Emprender no es para románticos, es para quienes entienden que una idea sin estructura es solo una fantasía costosa. Muchos se pierden en la emoción del momento, pero si quieres que tu negocio viva siempre y no sea solo una anécdota, tienes que tratarlo como una obra de ingeniería.
En esta serie de 7 entregas, voy a desglosar el ADN de un negocio diseñado para resistir, escalar y, sobre todo, permanecer.
La semilla de la perpetuidad El emprendimiento comienza con una idea, una semilla que, cuando se cultiva adecuadamente, da lugar a proyectos exitosos y sostenibles.

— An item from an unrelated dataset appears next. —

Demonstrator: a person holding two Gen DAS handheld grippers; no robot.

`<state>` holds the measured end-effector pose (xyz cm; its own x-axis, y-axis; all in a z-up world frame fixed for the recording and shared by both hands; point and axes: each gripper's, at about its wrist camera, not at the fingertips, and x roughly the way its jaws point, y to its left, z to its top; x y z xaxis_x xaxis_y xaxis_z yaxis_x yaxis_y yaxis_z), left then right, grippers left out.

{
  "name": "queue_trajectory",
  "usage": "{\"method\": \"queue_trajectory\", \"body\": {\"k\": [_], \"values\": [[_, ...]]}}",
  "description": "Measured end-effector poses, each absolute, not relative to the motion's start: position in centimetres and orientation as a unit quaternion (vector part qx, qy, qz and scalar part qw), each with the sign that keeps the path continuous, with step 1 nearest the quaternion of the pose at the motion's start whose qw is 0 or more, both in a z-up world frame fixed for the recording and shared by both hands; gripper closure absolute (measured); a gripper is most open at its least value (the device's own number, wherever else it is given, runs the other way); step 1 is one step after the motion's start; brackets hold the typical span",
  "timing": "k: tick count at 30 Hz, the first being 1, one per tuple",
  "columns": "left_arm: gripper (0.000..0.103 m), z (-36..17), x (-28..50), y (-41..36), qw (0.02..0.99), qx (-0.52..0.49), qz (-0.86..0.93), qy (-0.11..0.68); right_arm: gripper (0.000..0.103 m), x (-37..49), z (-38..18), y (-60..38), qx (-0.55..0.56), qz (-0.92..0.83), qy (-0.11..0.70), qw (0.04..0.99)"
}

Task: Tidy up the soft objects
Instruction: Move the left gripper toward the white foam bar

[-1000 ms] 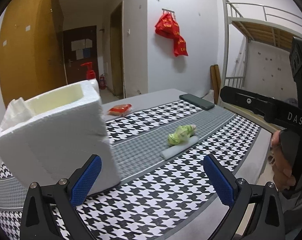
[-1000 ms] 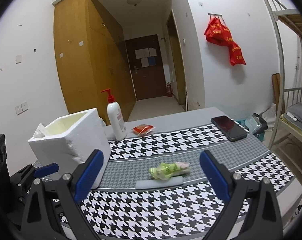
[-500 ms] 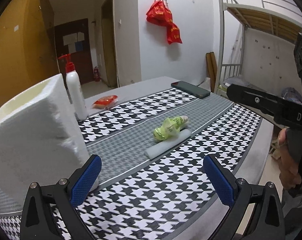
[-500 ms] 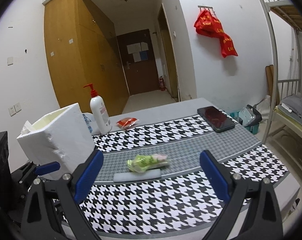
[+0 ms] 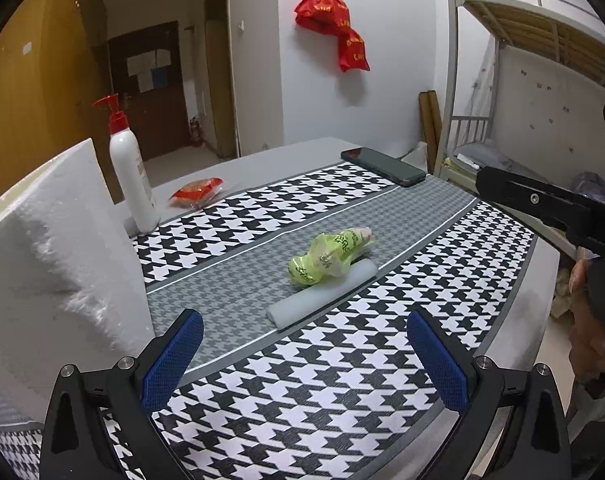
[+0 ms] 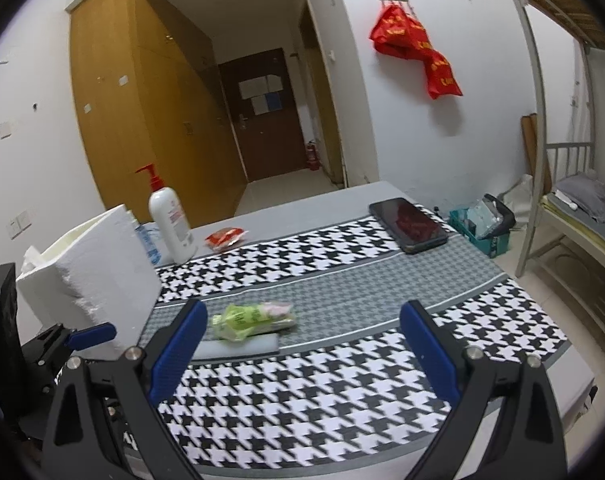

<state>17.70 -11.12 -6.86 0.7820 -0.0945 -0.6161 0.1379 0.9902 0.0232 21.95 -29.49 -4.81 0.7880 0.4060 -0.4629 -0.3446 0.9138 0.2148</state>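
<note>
Green bag [image 5: 329, 257] against foam strip [image 5: 322, 295], perhaps overlapping; teal bin [image 6: 482, 227] right-view only; both jaws wide.

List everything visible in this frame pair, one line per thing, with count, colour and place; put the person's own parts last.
Table: 1, grey, covered by houndstooth cloth.
Cloth: 1, black-and-white with grey centre band, on table.
Foam box: 1, white, table's left edge.
Pump bottle: 1, white with red pump, beside the box.
Red packet: 1, far side, on bare table.
Phone: 1, black, far right of cloth.
Green bag: 1, yellow-green crumpled plastic, grey band.
Foam strip: 1, white, against the bag's near side.
Red bags: hanging on white wall, count unclear.
Bunk bed: 1, metal frame, right.
Wardrobe: wooden, left wall.
Left gripper: blue pads, jaws open, empty.
Right gripper: blue pads, jaws open, empty.
Hand: 1, right edge of left view, on right gripper's handle.
</note>
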Motion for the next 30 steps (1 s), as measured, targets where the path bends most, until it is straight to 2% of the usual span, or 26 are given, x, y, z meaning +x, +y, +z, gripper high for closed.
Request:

La importancia de esta idea inicial radica en que actúa como la brújula que guiará todas las decisiones futuras.
Este es un proceso que requiere:
Autoconocimiento: Saber qué te motiva realmente.
Reflexión: Analizar tus competencias únicas.
Visión: Mirar más allá del primer año.
Las habilidades desempeñan un papel crucial. Conocer tus propias competencias te permite identificar oportunidades en el mercado que otros pasan por alto. No te preguntes solo si tu idea es viable; pregúntate si tienes la estructura para que sea satisfactoria e inspiradora a largo plazo.